La première des choses c’est de respecter les règles d’hygiène dans les structures de santé. Il faut éviter le préjugé. Quel que soit le patient, on doit respecter les mêmes conditions de désinfection de matériel. La deuxième chose, c’est de faire son dépistage systématiquement pour savoir quel est son statut. Contre le virus B on a un moyen de prévention très efficace qui est la vaccination. Pour le virus de l’hépatite C on n’a pas de vaccin, mais on sait que le réservoir de virus est l’usage de drogue par voie intra veineuse. Il faut donc éviter cette pratique ; autrement on n’a rien à craindre.
Que peut-on faire pour aider les malades par rapport au coût élevé du traitement ?

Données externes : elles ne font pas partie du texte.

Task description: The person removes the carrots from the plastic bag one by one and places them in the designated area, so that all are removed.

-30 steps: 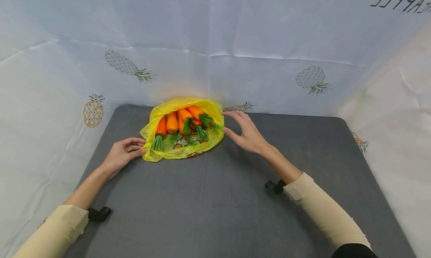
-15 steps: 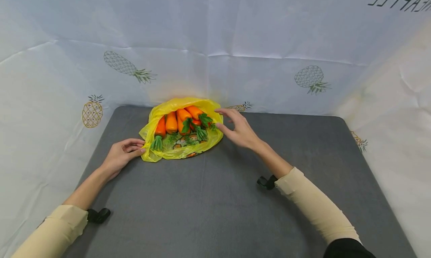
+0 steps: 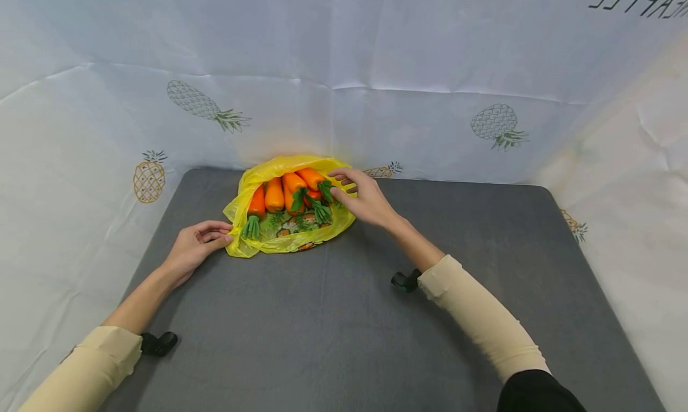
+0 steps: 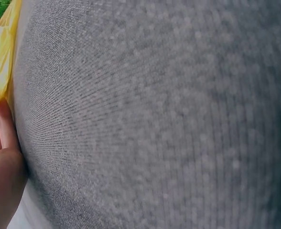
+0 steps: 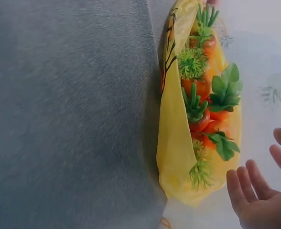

Le coût de traitement de l’hépatite B subventionné est de 2 830 F CFA la boîte alors qu’on pourrait avoir un traitement gratuit. Le traitement des malades infectés du VIH est gratuit. Alors, pourquoi le malade du VIH a un traitement gratuit et celui infecté par l’hépatite B va payer sa boîte à 2 830 F CFA, alors que c’est la même molécule. Il faut une égalité de traitement entre les malades du Sida et ceux des hépatites. Le but du plan de lutte, c’est de mettre les malades au même niveau de traitement.
Voulez-vous ajouter autre chose qu’on n’a pas pu aborder?
Il faut que tout le monde fasse le dépistage de l’hépatite B et de l’hépatite C. Le virus prédominant chez nous, c’est le virus B et on a un excellent moyen de prévention contre le cancer du foie. Il s’agit du vaccin contre l’hépatite B. Donc si on veut protéger les générations futures, il faut un plan rigoureux de vaccination de tous les enfants à la naissance et dépister les femmes enceintes. Les recommandations de l’OMS, et c’est ainsi dans les pays occidentaux, il faut vacciner l’enfant dès les douze (12) premières heures de naissance. Chez nous, l’enfant est vacciné un mois et demi à deux mois après la naissance. S’il a la chance de ne pas être infecté avant le vaccin il sera protégé, mais s’il est déjà infecté, c’est inutile. L’objectif pour nous, c’est de faire vacciner les enfants à la naissance. Le Sénégal a réussi le pari en 2016.